Opinion
CASE NO. 17-10137
09-28-2017
DECISION ON MOTION TO DISMISS
On September 28, 2017.
Debtor filed a petition for relief under Chapter 7 on February 1, 2017. On June 29, 2017, the debtor and trustee jointly filed a motion to dismiss which stated that, shortly after filing, the debtor suffered a stroke and was unable to attend the scheduled § 341 meetings or answer the trustee's questions. As a result, they agreed to dismiss the case, conditioned upon the debtor having to turnover to the trustee in any subsequent case the sum $1,288, an amount the trustee had determined the debtor would be required to turnover to him for creditors in this case. Although the motion did not explicitly say so, apparently the debtor wants this case dismissed so that he can file a second case in order to discharge his post-petition medical bills. Following a hearing on the motion, the court invited the debtor and the U.S. Trustee to submit briefs directed to whether the court should dismiss this case and, if so, under what conditions. No briefs were filed in the time required and the motion is now before the court.

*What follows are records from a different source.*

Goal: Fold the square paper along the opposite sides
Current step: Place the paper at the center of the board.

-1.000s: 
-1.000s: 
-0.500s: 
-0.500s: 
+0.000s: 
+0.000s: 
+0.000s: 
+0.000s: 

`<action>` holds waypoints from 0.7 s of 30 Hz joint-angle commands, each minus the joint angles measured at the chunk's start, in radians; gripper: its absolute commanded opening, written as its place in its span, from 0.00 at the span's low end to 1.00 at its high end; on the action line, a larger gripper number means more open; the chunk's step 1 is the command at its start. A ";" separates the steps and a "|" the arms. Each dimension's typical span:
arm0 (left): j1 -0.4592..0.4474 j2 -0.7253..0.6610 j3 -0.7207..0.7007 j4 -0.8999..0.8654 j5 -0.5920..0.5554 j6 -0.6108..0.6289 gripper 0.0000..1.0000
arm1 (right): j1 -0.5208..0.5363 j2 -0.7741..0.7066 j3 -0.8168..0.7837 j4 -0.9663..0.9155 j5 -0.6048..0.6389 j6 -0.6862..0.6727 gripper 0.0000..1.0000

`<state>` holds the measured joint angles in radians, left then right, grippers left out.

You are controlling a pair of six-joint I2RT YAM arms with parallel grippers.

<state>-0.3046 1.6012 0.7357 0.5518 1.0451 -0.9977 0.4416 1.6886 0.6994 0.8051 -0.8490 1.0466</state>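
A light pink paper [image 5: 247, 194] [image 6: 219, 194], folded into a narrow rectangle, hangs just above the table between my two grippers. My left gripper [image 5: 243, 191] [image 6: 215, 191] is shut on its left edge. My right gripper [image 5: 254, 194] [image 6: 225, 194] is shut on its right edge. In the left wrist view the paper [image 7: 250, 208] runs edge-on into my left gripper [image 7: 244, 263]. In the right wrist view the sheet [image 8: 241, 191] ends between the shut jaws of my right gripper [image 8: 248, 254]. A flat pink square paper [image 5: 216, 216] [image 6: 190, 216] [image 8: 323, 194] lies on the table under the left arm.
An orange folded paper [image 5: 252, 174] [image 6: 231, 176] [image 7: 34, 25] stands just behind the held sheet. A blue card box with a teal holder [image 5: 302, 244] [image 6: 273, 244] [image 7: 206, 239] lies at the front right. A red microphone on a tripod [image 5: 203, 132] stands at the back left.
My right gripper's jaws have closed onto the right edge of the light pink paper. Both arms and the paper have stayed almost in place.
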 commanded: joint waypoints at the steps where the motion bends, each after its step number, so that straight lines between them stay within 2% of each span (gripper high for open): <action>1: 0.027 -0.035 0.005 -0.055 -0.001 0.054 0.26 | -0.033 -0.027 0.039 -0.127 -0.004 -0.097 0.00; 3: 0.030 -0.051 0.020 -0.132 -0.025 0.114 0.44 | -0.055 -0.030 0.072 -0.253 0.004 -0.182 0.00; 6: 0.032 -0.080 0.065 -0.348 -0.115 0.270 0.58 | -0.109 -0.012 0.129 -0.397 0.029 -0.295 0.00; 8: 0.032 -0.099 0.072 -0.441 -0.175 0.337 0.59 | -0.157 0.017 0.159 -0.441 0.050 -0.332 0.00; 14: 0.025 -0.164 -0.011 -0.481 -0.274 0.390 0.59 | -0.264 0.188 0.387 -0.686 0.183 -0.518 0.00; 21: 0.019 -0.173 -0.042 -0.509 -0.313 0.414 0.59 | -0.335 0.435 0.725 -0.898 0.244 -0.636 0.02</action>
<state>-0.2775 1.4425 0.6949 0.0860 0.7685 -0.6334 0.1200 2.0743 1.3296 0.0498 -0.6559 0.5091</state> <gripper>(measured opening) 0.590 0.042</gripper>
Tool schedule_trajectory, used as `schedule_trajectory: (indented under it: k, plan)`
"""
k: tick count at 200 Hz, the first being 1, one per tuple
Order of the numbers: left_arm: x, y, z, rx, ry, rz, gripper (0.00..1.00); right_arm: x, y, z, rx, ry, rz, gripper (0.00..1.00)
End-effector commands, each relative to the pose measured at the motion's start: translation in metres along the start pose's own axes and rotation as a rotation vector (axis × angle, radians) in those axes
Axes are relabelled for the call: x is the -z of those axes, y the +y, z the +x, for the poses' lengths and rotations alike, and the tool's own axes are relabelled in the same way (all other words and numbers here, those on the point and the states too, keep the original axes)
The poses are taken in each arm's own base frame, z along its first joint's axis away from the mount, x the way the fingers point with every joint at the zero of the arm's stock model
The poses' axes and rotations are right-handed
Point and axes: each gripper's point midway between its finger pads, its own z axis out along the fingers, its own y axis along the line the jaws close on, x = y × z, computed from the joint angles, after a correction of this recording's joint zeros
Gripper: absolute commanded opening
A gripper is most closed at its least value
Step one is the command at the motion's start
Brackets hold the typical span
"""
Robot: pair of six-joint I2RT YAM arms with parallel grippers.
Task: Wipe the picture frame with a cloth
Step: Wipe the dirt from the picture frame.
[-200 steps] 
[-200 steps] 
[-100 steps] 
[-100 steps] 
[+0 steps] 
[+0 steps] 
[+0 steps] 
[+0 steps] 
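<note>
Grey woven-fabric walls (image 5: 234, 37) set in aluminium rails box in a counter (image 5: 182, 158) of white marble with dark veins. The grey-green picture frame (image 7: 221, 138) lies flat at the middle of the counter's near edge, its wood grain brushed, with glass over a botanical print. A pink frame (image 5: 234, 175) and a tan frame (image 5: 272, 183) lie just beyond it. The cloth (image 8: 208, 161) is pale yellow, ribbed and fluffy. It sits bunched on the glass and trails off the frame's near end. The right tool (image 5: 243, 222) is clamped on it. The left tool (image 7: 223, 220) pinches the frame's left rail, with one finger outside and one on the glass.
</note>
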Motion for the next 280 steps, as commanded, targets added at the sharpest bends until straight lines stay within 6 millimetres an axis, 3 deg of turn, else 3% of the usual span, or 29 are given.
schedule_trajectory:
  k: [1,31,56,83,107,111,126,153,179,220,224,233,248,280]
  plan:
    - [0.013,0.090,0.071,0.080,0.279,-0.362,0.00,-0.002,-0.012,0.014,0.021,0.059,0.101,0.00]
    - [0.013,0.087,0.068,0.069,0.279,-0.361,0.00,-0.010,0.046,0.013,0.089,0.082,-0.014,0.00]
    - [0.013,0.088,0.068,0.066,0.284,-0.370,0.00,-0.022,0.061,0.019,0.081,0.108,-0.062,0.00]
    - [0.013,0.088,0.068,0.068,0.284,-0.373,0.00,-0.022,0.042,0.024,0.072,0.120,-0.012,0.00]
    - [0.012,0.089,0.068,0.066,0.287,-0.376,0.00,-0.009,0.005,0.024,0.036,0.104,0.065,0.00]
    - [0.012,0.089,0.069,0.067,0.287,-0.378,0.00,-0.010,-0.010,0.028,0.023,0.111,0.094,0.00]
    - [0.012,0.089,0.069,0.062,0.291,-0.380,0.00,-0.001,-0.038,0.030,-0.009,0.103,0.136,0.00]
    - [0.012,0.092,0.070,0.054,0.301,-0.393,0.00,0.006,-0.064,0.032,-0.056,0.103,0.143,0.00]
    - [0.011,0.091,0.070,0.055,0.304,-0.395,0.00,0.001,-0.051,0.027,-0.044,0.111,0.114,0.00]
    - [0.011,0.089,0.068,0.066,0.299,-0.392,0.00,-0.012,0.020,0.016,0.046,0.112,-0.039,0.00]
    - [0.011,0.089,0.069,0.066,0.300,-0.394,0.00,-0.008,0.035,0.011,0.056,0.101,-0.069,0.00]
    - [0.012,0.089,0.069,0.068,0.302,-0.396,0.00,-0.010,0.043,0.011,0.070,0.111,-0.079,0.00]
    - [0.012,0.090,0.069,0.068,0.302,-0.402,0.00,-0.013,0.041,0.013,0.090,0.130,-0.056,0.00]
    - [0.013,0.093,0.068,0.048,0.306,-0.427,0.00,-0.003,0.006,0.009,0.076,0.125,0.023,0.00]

The trustee did not attend the hearing. --------
Dismissal of a chapter 7 case is a matter committed to the court's discretion and it is the movant's burden to prove that "cause" exists for the dismissal. 11 U.S.C. § 707(a); In re Hopper, 404 B.R. 302, 307 (Bankr. N.D. Ill. 2009). That burden has not been satisfied here. While the court is sympathetic to the debtor's plight, the case law is not in his favor; thus the lack of a brief from the debtor is not surprising. The reported decisions overwhelmingly hold that a debtor may not dismiss a chapter 7 case simply because it has incurred post-petition debts it wants to discharge in a subsequent filing. See e.g., In re Hopkins, 261 B.R. 822 (Bankr. E.D. Pa. 2001) In re Haney, 241 B.R. 430 (Bankr. E.D. Ark. 1999); In re McCullough, 229 B.R. 374 (Bankr. E.D. Va. 1999); In re Sheets, 174 B.R. 254 (Bankr. N.D. Ohio 1994); In re Compston, 161 B.R. 636 (Bankr. N.D. Ohio 1993); In re Branisel, 130 B.R. 502 (Bankr. N.D. Ohio 1991). "[B]y filing bankruptcy today a debtor gives up the opportunity to discharge debts that may be incurred tomorrow." In re Fortman, 456 B.R. 370, 377 (Bankr. N.D. Ind. 2011). That is what has happened here.
The joint motion to dismiss will be denied. An order doing so will be entered.